• _WHAT THE TASK ASKS_
Scan the listing below for the string "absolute" and copy each line where it turns up.
========================================================================
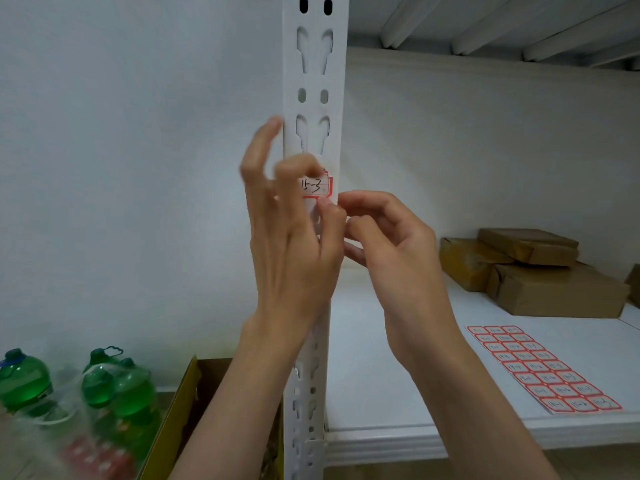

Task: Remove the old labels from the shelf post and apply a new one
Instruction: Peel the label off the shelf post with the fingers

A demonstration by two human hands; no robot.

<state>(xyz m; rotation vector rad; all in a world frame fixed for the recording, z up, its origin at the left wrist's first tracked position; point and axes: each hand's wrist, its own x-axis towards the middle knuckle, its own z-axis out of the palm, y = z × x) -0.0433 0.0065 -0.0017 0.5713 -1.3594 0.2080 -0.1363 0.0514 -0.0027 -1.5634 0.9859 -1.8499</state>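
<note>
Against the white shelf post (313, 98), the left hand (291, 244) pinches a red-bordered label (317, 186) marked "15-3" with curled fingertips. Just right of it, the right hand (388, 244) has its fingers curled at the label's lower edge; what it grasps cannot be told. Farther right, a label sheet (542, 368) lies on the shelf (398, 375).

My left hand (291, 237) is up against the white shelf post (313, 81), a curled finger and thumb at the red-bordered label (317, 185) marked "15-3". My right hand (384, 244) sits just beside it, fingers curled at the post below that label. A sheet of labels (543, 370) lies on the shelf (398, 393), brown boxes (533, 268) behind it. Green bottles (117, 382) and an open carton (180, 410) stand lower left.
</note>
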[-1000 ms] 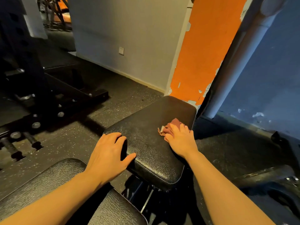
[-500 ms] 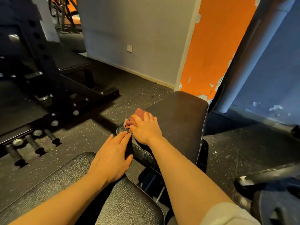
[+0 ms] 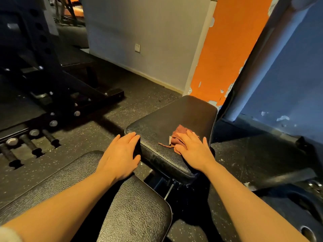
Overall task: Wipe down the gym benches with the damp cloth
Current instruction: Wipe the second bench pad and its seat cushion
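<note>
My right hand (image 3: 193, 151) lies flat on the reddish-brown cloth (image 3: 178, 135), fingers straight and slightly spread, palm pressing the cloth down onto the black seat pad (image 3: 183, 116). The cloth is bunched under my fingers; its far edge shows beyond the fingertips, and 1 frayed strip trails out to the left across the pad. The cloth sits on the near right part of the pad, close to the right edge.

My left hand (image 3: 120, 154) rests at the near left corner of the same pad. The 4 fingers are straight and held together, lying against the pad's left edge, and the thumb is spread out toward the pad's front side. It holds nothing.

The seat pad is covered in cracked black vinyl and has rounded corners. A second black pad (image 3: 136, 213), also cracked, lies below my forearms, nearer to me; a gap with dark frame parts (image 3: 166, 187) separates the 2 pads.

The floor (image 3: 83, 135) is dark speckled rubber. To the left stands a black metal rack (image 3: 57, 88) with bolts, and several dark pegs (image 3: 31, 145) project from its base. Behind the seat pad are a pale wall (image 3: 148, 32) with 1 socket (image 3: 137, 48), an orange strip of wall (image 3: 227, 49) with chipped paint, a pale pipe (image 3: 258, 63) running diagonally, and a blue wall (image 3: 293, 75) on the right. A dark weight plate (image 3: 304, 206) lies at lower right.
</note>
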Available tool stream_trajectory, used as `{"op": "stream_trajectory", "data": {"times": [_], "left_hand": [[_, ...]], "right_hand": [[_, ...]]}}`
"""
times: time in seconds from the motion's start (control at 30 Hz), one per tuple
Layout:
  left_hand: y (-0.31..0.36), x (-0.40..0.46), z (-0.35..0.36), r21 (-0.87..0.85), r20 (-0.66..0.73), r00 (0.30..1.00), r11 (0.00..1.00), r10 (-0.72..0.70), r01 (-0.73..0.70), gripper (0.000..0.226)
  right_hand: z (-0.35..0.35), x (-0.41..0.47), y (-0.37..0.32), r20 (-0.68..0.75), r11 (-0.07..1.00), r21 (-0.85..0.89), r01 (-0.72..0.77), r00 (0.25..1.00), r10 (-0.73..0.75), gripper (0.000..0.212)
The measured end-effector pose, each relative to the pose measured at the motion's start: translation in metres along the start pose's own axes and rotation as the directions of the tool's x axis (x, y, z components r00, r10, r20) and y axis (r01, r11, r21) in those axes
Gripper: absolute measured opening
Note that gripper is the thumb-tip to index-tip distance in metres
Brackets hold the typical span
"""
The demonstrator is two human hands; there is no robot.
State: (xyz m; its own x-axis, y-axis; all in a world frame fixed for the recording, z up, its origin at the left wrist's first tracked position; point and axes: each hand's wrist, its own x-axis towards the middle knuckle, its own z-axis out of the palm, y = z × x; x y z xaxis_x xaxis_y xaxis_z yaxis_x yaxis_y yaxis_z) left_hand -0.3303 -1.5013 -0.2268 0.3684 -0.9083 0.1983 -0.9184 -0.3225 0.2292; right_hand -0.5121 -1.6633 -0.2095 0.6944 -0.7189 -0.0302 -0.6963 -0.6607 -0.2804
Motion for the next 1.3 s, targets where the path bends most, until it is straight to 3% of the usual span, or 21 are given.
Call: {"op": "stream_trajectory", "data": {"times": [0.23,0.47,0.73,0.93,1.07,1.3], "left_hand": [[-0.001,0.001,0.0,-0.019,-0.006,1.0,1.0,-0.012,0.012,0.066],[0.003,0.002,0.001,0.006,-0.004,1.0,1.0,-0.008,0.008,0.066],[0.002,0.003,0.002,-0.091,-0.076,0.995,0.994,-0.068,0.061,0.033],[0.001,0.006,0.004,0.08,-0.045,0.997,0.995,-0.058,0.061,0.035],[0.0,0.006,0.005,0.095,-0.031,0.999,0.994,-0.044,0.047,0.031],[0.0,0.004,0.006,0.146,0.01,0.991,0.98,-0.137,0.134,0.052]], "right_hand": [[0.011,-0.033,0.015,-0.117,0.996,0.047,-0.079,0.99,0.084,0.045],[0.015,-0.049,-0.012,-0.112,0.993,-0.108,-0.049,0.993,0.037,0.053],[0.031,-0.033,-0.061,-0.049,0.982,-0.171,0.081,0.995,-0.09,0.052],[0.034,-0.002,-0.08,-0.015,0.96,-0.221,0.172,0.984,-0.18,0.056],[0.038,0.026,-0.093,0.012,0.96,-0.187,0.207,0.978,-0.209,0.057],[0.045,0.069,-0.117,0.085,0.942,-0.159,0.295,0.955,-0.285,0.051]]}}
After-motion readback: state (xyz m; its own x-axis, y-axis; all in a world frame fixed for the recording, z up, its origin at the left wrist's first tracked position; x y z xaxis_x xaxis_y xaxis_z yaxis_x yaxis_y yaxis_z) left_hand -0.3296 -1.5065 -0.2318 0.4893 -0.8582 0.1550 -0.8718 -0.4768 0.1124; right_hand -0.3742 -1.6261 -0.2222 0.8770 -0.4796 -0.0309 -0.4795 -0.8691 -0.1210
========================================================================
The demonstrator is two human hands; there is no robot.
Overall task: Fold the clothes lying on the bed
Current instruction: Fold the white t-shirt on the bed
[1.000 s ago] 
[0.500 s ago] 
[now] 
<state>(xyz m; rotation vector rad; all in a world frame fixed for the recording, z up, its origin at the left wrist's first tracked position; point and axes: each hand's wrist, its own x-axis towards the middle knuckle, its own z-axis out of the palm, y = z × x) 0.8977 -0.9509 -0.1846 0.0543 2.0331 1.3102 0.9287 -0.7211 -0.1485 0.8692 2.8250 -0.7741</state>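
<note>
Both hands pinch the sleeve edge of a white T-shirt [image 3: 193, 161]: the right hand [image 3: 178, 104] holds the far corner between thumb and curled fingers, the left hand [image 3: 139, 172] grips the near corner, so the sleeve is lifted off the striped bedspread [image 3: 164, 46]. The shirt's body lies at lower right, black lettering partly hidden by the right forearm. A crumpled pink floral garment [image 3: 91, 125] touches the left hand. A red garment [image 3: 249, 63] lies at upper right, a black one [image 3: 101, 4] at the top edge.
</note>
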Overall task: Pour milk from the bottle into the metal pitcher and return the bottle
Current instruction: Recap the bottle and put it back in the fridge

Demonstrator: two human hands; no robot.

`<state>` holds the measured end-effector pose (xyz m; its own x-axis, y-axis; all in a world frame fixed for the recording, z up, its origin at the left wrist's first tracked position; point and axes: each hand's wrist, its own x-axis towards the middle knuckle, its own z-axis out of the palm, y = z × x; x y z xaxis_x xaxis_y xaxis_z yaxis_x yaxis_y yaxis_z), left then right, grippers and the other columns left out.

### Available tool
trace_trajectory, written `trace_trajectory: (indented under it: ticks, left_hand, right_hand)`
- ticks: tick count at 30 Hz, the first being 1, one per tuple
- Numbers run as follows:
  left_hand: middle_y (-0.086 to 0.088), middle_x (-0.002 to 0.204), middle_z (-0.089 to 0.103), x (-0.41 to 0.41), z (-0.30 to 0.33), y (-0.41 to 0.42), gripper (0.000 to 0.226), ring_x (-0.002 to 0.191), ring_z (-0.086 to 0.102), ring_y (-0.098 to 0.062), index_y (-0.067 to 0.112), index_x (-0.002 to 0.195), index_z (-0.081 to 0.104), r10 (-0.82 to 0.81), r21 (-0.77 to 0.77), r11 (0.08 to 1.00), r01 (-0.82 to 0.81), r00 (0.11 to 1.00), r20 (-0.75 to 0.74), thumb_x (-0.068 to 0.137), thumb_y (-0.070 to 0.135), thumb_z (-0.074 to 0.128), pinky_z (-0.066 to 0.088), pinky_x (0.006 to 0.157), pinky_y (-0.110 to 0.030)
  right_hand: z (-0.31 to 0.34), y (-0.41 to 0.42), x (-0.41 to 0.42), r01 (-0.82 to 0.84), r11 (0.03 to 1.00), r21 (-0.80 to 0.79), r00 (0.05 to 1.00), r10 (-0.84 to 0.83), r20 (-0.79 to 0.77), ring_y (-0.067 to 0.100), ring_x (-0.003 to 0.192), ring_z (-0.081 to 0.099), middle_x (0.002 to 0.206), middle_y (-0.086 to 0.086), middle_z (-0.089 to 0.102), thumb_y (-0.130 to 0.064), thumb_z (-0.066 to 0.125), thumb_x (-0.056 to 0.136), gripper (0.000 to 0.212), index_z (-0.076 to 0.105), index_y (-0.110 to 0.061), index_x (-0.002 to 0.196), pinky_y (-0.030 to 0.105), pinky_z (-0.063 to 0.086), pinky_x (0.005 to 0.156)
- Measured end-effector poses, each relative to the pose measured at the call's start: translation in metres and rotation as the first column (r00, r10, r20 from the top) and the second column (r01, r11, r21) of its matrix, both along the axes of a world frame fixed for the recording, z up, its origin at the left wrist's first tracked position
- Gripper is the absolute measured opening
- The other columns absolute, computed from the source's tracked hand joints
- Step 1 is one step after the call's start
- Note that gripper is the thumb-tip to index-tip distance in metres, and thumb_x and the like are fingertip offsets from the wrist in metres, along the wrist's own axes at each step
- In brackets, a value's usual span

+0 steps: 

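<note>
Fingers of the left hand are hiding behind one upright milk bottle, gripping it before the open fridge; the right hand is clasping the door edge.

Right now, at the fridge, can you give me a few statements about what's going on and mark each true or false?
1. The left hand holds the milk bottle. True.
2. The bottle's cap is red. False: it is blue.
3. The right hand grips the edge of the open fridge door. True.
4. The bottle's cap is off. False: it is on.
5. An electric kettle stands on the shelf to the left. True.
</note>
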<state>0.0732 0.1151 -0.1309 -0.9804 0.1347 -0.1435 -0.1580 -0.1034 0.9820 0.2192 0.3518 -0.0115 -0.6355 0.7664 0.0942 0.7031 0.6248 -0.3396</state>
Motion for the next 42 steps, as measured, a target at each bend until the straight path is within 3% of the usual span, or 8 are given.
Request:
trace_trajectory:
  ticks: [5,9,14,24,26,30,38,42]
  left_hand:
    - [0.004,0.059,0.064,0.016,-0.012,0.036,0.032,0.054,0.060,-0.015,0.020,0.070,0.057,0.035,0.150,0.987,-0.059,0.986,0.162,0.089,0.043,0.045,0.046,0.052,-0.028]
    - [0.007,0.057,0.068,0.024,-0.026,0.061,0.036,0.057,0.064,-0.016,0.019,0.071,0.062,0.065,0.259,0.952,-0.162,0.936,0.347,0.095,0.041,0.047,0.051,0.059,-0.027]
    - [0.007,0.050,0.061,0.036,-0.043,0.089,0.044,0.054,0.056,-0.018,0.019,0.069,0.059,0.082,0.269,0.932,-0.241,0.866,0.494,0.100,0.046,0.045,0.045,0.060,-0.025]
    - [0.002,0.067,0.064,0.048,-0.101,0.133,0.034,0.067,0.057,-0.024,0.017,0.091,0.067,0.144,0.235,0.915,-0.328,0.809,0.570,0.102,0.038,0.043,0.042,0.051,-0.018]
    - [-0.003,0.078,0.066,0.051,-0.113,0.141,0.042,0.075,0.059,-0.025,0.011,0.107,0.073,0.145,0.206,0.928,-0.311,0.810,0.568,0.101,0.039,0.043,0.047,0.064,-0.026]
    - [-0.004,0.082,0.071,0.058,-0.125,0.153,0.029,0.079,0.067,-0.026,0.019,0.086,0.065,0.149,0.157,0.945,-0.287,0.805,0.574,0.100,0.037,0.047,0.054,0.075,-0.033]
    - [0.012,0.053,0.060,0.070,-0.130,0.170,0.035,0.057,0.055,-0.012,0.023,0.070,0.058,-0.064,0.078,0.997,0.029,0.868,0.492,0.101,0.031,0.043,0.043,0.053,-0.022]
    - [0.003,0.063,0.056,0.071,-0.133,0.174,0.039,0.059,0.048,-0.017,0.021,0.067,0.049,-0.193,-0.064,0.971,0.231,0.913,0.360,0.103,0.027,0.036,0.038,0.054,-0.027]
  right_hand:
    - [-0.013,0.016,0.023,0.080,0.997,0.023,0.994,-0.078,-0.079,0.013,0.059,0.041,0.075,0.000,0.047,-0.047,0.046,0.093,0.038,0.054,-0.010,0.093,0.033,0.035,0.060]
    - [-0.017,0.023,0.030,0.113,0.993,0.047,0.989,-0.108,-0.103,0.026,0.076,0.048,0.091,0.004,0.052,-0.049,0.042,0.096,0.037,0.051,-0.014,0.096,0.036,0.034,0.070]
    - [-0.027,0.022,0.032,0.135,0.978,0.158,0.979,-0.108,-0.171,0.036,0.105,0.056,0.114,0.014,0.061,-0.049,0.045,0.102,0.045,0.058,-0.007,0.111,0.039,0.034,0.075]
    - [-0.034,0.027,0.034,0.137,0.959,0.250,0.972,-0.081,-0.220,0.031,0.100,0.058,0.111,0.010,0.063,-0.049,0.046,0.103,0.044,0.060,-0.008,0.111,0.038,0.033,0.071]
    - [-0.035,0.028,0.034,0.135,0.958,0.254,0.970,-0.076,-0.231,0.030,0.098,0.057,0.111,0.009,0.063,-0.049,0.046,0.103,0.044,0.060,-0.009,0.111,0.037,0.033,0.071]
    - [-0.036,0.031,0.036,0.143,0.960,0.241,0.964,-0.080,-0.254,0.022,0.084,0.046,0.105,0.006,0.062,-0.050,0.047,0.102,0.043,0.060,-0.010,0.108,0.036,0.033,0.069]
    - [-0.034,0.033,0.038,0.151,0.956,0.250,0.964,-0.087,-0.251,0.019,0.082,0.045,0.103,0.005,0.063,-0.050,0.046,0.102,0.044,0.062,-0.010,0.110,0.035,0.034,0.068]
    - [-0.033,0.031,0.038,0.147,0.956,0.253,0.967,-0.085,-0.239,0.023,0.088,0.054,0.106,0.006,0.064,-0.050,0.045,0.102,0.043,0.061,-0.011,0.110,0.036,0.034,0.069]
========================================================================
• _SOLVED EXERCISE_
Gripper: absolute measured opening
- Gripper is the absolute measured opening
- The other columns absolute, computed from the source's tracked hand joints

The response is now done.